PART 2: A tip for collision with meshes in-game.
I’m certain many of you know about the issue where Unions and MeshParts don’t have realistic collision. Fortunately for you, this has a remedy. Unfortunately it only works in a very specific case.
This type of collision is called a “Convex Hull” - It can be set with the CollisionFidelity property in roblox. A convex hull is easily imagined like shrinkwrap - It creates a film around the shape of an object, but doesn’t go into any dents, holes, or pores. If your mesh is convex, which means it has none of the features that I just mentioned, you can set the CollisionFidelity property to
Hull and drastically improve accuracy with collision. Take a look at this sphere I uploaded.
Looks good, right?

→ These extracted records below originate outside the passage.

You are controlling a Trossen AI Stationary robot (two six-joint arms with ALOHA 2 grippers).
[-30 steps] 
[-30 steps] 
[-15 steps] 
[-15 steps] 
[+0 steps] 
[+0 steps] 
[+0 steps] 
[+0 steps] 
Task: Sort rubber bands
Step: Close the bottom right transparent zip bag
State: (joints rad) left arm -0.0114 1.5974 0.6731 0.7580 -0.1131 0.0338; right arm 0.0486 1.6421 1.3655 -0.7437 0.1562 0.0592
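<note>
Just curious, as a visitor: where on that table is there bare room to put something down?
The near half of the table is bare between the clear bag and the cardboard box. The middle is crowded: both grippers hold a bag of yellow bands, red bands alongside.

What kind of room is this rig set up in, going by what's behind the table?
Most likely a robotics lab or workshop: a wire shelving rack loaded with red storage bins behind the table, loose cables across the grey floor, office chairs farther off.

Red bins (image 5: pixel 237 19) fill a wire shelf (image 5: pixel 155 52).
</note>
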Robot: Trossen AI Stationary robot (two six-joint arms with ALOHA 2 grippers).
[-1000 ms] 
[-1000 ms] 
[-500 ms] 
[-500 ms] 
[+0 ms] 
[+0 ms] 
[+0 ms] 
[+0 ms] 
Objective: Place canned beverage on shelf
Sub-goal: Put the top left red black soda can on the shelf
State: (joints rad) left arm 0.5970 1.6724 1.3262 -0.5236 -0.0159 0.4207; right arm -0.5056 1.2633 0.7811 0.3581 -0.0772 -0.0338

Unfortunately its collision is rather messy with the default collision…
However, since my shape is convex, it’s possible to set the CollisionFidelity to
Hull to get an exact shape.
Click to view.
(Note: I activated the studio setting to view Decomposition Geometry - This is how union / mesh collisions are viewed. CloneTrooper1019 has a plugin that makes it much easier to enable/disable. Get it here: https://www.roblox.com/library/414923656/Show-Decomposition-Geometry)
Hopefully this is enough to help you all import properly the first time so that you can avoid issues with your meshes. Please reply if I got anything wrong or missed any points.